#### What the task asks
Your job with the data below is to output exactly the lines from the one holding "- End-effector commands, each" down to the one holding "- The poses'", both included, and no others.

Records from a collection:
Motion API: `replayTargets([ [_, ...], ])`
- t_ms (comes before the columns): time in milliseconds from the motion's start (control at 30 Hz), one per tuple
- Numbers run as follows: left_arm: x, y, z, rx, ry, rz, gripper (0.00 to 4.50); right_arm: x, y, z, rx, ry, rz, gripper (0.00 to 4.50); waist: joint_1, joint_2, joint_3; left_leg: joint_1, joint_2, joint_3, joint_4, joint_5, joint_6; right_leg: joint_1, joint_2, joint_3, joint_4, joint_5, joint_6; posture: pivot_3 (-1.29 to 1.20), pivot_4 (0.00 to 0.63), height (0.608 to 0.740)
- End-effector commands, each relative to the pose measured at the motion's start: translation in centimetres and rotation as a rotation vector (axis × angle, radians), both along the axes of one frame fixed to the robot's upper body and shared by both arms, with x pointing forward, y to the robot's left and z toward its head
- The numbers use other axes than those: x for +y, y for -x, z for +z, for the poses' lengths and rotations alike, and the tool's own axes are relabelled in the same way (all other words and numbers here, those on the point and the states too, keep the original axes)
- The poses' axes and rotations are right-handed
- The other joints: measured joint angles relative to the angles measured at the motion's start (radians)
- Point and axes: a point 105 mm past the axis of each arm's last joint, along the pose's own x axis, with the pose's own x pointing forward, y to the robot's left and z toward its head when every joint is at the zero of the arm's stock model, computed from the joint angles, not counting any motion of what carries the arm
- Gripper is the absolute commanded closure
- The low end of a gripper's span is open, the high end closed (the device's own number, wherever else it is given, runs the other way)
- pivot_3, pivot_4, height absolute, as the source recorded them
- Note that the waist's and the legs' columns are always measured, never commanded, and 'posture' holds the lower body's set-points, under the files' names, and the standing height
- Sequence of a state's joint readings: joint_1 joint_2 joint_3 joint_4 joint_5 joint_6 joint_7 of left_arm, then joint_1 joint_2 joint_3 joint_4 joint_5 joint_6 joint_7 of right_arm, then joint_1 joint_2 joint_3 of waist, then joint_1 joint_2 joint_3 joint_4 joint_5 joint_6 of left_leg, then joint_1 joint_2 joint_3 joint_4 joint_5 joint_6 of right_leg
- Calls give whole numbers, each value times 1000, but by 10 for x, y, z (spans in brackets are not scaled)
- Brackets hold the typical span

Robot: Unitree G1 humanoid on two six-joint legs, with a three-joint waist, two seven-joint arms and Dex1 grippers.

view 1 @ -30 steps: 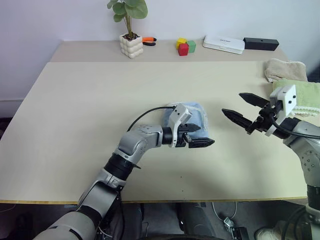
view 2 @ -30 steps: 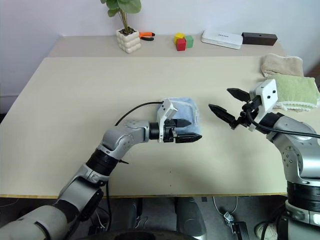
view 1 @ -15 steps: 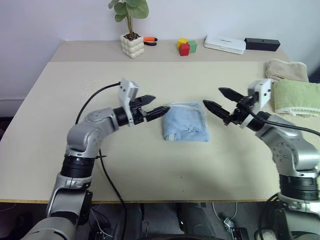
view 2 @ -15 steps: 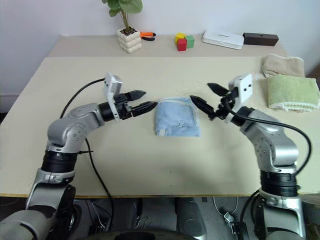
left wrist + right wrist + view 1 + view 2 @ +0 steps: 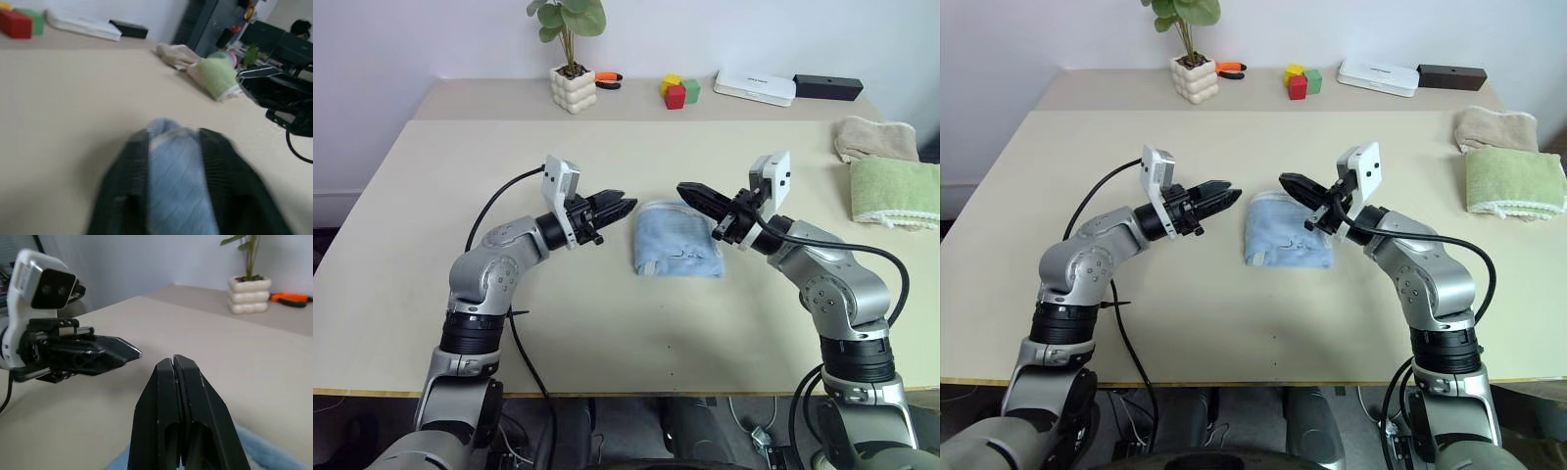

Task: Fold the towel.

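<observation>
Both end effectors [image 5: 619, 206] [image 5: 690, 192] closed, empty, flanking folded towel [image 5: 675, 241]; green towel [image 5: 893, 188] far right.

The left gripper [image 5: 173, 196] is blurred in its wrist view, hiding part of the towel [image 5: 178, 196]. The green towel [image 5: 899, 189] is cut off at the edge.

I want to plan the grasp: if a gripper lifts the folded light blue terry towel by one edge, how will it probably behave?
The light blue terry-cloth towel lies as a soft, rumpled bundle, so it would likely droop and unfold rather than stay stiff. Its fuzzy cloth probably grips fingers well. It looks thin and light, so a push may drag or bunch it on the smooth beige table.
</observation>
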State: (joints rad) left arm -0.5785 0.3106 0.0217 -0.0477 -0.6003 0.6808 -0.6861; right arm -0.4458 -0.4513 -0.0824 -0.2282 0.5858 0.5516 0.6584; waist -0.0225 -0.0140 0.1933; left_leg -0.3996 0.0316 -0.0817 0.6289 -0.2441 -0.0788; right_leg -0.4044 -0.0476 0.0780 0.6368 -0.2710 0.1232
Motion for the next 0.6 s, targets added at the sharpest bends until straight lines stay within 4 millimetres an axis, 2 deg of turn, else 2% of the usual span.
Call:
replayTargets([
  [33, -4, -5, 6, -42, -5, 31, 4464, -3, -4, 7, -56, -6, -47, 4500, 1, 0, 0, 0, 0, 0, 0, 0, 0, 0, 0, 0, 1, 0, 0, 0, 150, 740],
  [133, -7, -27, -3, -80, -68, 177, 4464, -5, -16, -2, -77, 38, -142, 4500, 4, 0, 0, 0, 0, 0, 1, 0, 0, 0, 0, 0, 2, 0, 0, 0, 150, 740],
  [200, -14, -40, -7, -51, -54, 254, 4464, -6, -31, -17, -35, 87, -249, 4500, 5, 0, 0, 0, 0, 0, 2, 0, 0, 0, 0, 0, 2, 0, 0, 0, 150, 740],
  [267, -25, -50, -15, -31, -75, 318, 4464, -4, -38, -27, -42, 142, -323, 4500, 7, 0, 0, 0, 0, 0, 2, 0, 0, 0, 0, 0, 2, 0, 0, 0, 150, 740],
  [333, -39, -55, -19, -34, -82, 373, 4464, -1, -43, -29, -43, 122, -400, 4500, 7, 0, 0, -1, 0, 0, 2, 0, 0, -1, 0, 0, 2, 0, 0, 0, 150, 740],
  [467, -78, -50, -15, -17, -25, 358, 4464, 3, -50, -29, -59, 114, -548, 4500, 8, 0, 0, -6, -1, 0, 2, 1, -1, -7, 0, 0, 5, 0, 0, 0, 150, 740],
  [600, -98, -43, -27, 17, -53, 347, 4464, 6, -50, -46, -15, 164, -632, 4500, 4, 0, 0, -6, -1, 0, 2, 1, -2, -9, 0, 0, 9, 0, 0, 0, 150, 740],
])
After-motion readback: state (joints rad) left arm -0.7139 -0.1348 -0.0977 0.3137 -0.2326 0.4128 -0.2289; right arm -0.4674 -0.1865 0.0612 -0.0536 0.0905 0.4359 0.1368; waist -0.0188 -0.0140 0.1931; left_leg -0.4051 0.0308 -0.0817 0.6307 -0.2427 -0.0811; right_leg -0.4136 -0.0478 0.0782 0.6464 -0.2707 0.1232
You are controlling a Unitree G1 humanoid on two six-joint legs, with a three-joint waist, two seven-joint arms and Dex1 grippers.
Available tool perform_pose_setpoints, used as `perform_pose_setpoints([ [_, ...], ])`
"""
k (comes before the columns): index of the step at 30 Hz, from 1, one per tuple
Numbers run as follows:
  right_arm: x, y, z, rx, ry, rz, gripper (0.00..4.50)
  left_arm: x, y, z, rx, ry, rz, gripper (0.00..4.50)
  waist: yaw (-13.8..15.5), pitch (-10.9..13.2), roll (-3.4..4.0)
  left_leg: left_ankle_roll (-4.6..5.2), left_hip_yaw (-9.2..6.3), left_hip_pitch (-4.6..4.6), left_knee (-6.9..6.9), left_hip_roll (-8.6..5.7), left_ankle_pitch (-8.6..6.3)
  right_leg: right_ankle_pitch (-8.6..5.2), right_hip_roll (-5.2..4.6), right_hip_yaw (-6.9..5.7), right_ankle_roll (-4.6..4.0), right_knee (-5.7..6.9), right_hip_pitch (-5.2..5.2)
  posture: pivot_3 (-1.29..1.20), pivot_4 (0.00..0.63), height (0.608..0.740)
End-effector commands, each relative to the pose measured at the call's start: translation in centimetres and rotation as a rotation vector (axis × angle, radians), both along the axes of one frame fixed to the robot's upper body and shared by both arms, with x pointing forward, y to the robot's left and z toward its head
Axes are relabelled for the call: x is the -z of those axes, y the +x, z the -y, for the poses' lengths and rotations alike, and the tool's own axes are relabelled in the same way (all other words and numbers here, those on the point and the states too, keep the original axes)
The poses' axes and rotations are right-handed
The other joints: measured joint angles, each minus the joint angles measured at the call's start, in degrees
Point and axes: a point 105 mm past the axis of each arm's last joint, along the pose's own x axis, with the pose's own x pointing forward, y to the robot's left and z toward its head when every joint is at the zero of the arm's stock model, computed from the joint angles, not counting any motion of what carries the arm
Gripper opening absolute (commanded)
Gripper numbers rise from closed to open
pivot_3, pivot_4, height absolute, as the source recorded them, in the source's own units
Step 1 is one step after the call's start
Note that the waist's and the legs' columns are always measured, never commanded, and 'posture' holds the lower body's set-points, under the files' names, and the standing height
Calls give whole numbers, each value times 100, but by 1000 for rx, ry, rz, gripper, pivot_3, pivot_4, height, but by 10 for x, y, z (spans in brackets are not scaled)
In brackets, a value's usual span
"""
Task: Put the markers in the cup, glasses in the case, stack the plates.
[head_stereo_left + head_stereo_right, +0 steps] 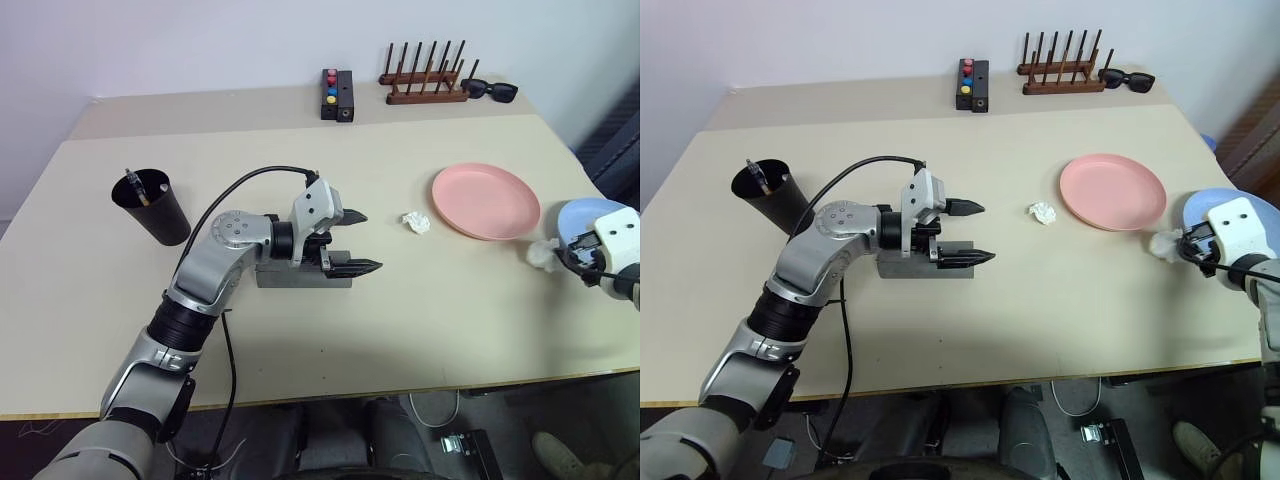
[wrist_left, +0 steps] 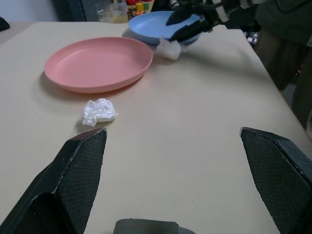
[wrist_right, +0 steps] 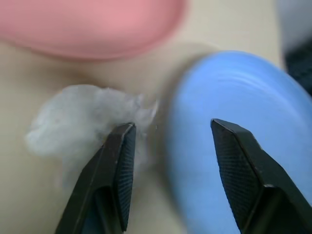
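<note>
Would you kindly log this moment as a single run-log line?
left tool: open above grey case | right tool: open astride blue plate rim, beside tissue wad | pink plate: unstacked

A crumpled white paper wad is seen on the beige tabletop. Well behind it, a black box with coloured buttons, a wooden peg rack and black sunglasses are lined up. Another white wad is found to its right.
</note>
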Motion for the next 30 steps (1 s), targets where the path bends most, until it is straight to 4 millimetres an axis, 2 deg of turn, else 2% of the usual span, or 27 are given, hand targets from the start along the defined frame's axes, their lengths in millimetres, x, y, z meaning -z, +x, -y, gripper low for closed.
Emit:
perform_pose_setpoints([
  [1, -25, -8, -34, -160, 44, 56, 2444, -10, -2, 0, 9, -18, 41, 4500, 5, 0, -1, 0, 0, 0, 0, 0, 0, 0, 0, 0, 0, 0, 0, 0, 150, 740],
  [3, -27, -11, -38, -172, 43, 60, 2444, -10, -2, 0, 10, -17, 41, 4500, 10, 0, -1, 1, 0, 0, 2, 0, -1, 0, 0, 0, 0, 0, 1, 0, 150, 740],
  [6, -31, -12, -34, -144, 40, 76, 2444, -9, -2, 1, 13, -17, 40, 4500, 23, 1, -2, 2, 0, 0, 6, -1, -1, 0, -1, 0, 1, 0, 4, 0, 150, 740],
  [12, -43, -5, 3, 6, -13, 128, 2444, -8, -2, 1, 15, -16, 36, 4500, 10, 1, -1, 2, 1, 0, 4, -1, -1, 0, -1, 1, 0, 0, 3, 0, 150, 740],
  [15, -40, -5, 21, 70, -38, 118, 2444, -8, -3, 1, 16, -16, 33, 4500, 15, 1, -1, 2, 2, 0, 4, -1, -1, 0, -1, 1, 0, -1, 2, 0, 150, 740],
  [18, -36, -7, 29, 90, -39, 97, 2444, -8, -3, 1, 15, -16, 32, 4500, 11, 1, -1, 2, 2, 0, 3, -1, -1, 0, -1, 1, 0, -1, 2, 0, 150, 740],
  [30, -20, -21, 47, 105, -31, 6, 2444, -8, -4, 0, 16, -13, 32, 4500, 6, 0, -1, 2, 4, 1, 3, 0, -1, 0, -1, 2, 0, -1, 2, 0, 150, 740],
])
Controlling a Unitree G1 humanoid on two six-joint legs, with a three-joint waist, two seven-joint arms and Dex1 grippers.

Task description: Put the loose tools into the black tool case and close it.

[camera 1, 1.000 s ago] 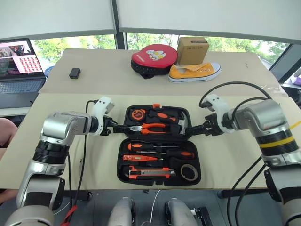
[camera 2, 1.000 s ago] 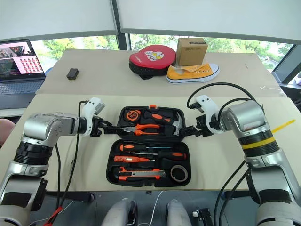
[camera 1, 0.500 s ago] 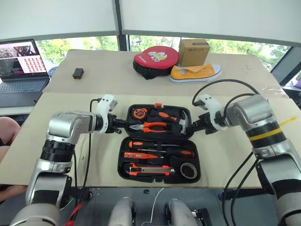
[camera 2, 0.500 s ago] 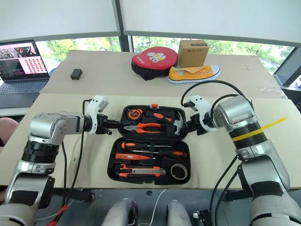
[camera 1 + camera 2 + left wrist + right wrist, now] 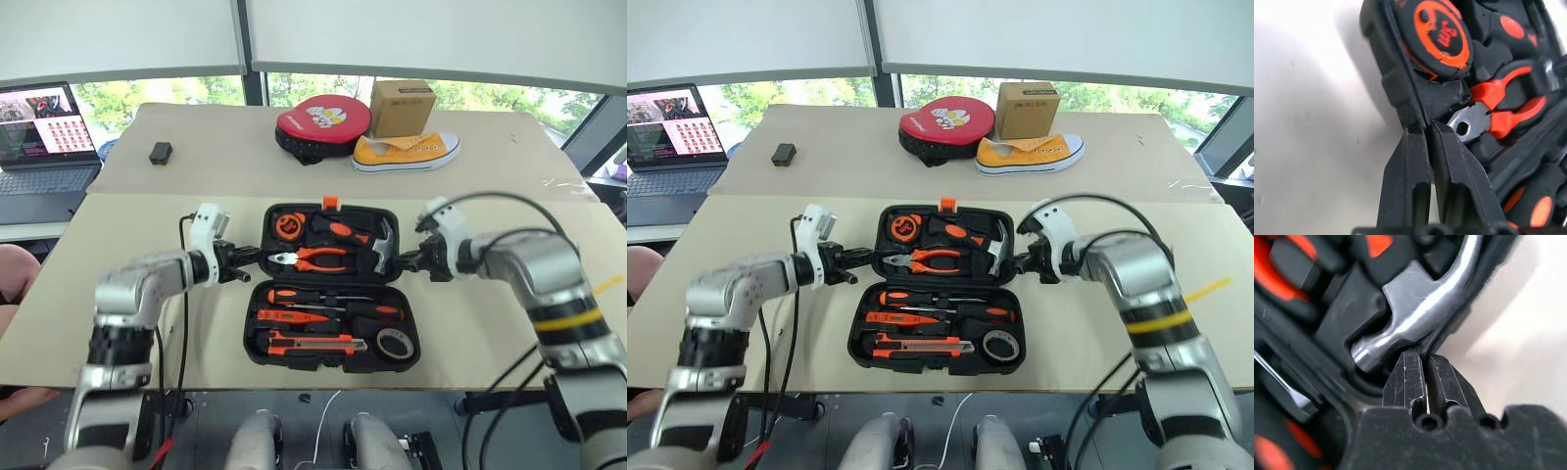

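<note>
Left eye view, black tool case [image 5: 257,294] open, tools inside

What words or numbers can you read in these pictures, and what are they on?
"3m": on the round orange-and-black tape measure sitting in the black tool case.
Cardboard box: has a label, too small to read.
Red round pouch: a cartoon picture, no words readable.
Laptop screen: too small to read.

Just past the left gripper [image 5: 1422,128], the tape measure [image 5: 1437,34] is cut by the picture's edge. Beside the right gripper [image 5: 1422,360], the hammer [image 5: 1415,308] handle is cut off, and nearby orange handles are blurred.
</note>
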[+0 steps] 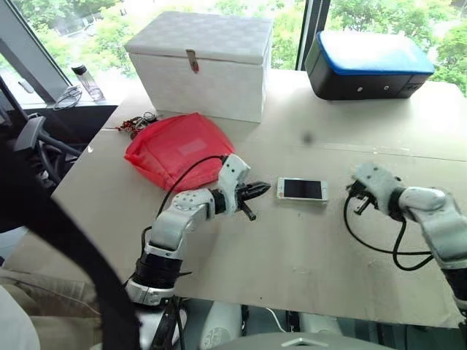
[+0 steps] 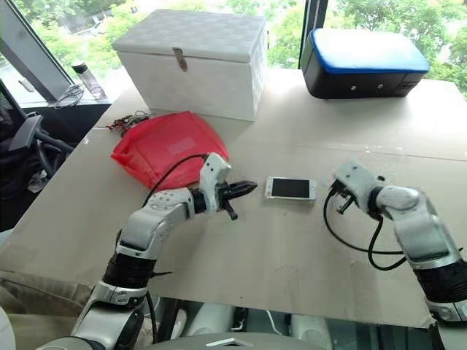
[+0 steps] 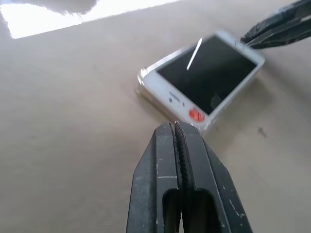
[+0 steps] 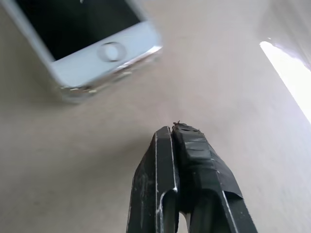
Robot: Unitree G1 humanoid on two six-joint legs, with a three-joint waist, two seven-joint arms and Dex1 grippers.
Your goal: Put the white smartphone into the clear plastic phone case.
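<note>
Flanking the white smartphone [image 1: 302, 189], seemingly seated in the clear plastic phone case [image 3: 146, 77], we hold left gripper [image 1: 260, 191] at nine o'clock and right gripper [image 1: 355, 191] at three o'clock, both closed and empty, judging that next comes pressing its edges home.

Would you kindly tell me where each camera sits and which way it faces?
Left eye, right eye: on the head, looking forward and down at the table; both arms show, phone between left gripper and right gripper.
Left wrist: looks along its shut fingers at the phone.
Right wrist: looks along its shut fingers at the phone's other end.
All views share the phone.
</note>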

#### Expected answer
- End-effector commands, each relative to the pose measured at the motion's start: translation in centimetres and rotation as a rotation vector (axis × angle, radians), both along the axes of one frame fixed to the robot's upper body and shared by both arms, with x pointing forward, y to the robot's left and z toward its head
- The numbers use other axes than those: x for +y, y for -x, z for +z, for the poses' lengths and rotations alike, and the tool's own axes are relabelled in the same way (all other words and numbers here, those on the point and the states too, keep the original axes)
- The poses' axes and rotations are right-handed

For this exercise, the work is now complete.